Requirement → Give an exact reproduction of all the lines in the listing.

⟨

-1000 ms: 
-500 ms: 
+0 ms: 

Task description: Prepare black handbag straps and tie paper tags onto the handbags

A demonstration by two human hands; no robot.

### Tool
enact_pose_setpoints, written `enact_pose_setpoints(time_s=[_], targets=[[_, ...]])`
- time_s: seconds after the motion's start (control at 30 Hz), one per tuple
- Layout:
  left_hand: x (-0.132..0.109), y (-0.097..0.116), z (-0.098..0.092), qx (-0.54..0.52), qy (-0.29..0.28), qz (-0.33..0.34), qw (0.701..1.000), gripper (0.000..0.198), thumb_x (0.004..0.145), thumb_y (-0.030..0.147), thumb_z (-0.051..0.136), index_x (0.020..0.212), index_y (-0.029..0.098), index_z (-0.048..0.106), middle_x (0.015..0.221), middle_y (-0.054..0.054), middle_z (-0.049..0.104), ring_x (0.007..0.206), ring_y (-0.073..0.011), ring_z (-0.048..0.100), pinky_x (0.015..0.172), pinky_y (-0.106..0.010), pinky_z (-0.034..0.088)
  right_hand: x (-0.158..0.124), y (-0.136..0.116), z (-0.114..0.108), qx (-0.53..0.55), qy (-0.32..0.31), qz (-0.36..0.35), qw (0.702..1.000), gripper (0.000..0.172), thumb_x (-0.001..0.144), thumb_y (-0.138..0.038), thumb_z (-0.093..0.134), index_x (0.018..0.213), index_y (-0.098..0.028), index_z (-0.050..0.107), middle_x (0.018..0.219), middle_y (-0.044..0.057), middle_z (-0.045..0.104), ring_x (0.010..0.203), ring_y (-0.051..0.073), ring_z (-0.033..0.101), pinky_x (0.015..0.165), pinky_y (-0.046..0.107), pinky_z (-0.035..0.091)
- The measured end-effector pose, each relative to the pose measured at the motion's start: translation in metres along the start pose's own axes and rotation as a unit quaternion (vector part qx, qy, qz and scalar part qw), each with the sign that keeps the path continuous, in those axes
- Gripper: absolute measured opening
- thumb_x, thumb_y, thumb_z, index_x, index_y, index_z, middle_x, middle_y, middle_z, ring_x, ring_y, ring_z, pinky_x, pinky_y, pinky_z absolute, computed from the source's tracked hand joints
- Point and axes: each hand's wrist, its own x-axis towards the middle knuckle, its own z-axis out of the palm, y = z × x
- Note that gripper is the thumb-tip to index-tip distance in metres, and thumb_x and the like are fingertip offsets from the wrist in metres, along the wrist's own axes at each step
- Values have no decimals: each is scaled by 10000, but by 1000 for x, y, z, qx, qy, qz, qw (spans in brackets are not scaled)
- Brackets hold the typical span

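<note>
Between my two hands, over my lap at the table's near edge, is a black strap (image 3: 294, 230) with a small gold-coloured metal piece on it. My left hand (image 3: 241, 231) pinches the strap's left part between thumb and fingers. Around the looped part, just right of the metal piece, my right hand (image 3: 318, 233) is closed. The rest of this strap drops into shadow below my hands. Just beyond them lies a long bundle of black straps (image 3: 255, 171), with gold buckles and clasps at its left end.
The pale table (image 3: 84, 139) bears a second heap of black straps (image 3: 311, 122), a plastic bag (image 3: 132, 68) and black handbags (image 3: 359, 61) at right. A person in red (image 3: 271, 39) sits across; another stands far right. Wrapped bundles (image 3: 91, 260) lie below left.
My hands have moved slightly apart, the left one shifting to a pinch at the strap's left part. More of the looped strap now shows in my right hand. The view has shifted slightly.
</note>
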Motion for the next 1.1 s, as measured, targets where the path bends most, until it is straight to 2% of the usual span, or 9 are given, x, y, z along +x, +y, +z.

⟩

Answer section →
-1000 ms: 
-500 ms: 
+0 ms: 

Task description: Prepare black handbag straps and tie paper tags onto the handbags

A demonstration by two human hands; no robot.

### Tool
enact_pose_setpoints, written `enact_pose_setpoints(time_s=[_], targets=[[_, ...]])`
- time_s: seconds after the motion's start (control at 30 Hz), one per tuple
- Layout:
  left_hand: x (-0.132..0.109), y (-0.097..0.116), z (-0.098..0.092), qx (-0.54..0.52), qy (-0.29..0.28), qz (-0.33..0.34), qw (0.701..1.000), gripper (0.000..0.198), thumb_x (0.004..0.145), thumb_y (-0.030..0.147), thumb_z (-0.051..0.136), index_x (0.020..0.212), index_y (-0.029..0.098), index_z (-0.048..0.106), middle_x (0.015..0.221), middle_y (-0.054..0.054), middle_z (-0.049..0.104), ring_x (0.007..0.206), ring_y (-0.073..0.011), ring_z (-0.048..0.100), pinky_x (0.015..0.172), pinky_y (-0.106..0.010), pinky_z (-0.034..0.088)
  right_hand: x (-0.158..0.124), y (-0.136..0.116), z (-0.114..0.108), qx (-0.53..0.55), qy (-0.32..0.31), qz (-0.36..0.35), qw (0.702..1.000), gripper (0.000..0.172), thumb_x (-0.001..0.144), thumb_y (-0.138..0.038), thumb_z (-0.093..0.134), index_x (0.018..0.213), index_y (-0.098..0.028), index_z (-0.050..0.107), middle_x (0.018..0.219), middle_y (-0.044..0.057), middle_z (-0.045..0.104), ring_x (0.010..0.203), ring_y (-0.051..0.073), ring_z (-0.033..0.101), pinky_x (0.015..0.165), pinky_y (-0.046..0.107), pinky_z (-0.035..0.091)
- The measured end-effector pose, each relative to the pose measured at the motion's start: translation in metres along the start pose's own axes and rotation as a unit quaternion (vector part qx, qy, qz and scalar part qw), each with the sign that keeps the path continuous, in those axes
- Gripper: absolute measured opening
- thumb_x, thumb_y, thumb_z, index_x, index_y, index_z, middle_x, middle_y, middle_z, ring_x, ring_y, ring_z, pinky_x, pinky_y, pinky_z absolute, computed from the source's tracked hand joints
- Point and axes: each hand's wrist, its own x-axis towards the middle knuckle, its own z-axis out of the palm, y = z × x
- Note that gripper is the thumb-tip to index-tip distance in metres, and thumb_x and the like are fingertip offsets from the wrist in metres, along the wrist's own axes at each step
- Values have no decimals: each is scaled by 10000, but by 1000 for x, y, z, qx, qy, qz, qw (spans in brackets are not scaled)
- Brackets hold the typical span

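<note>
Between my two hands, over my lap at the table's near edge, is a black strap (image 3: 294, 230) with a small gold-coloured metal piece on it. My left hand (image 3: 241, 231) pinches the strap's left part between thumb and fingers. Around the looped part, just right of the metal piece, my right hand (image 3: 318, 233) is closed. The rest of this strap drops into shadow below my hands. Just beyond them lies a long bundle of black straps (image 3: 255, 171), with gold buckles and clasps at its left end.
The pale table (image 3: 84, 139) bears a second heap of black straps (image 3: 311, 122), a plastic bag (image 3: 132, 68) and black handbags (image 3: 359, 61) at right. A person in red (image 3: 271, 39) sits across; another stands far right. Wrapped bundles (image 3: 91, 260) lie below left.
My hands have moved slightly apart, the left one shifting to a pinch at the strap's left part. More of the looped strap now shows in my right hand. The view has shifted slightly.
</note>
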Motion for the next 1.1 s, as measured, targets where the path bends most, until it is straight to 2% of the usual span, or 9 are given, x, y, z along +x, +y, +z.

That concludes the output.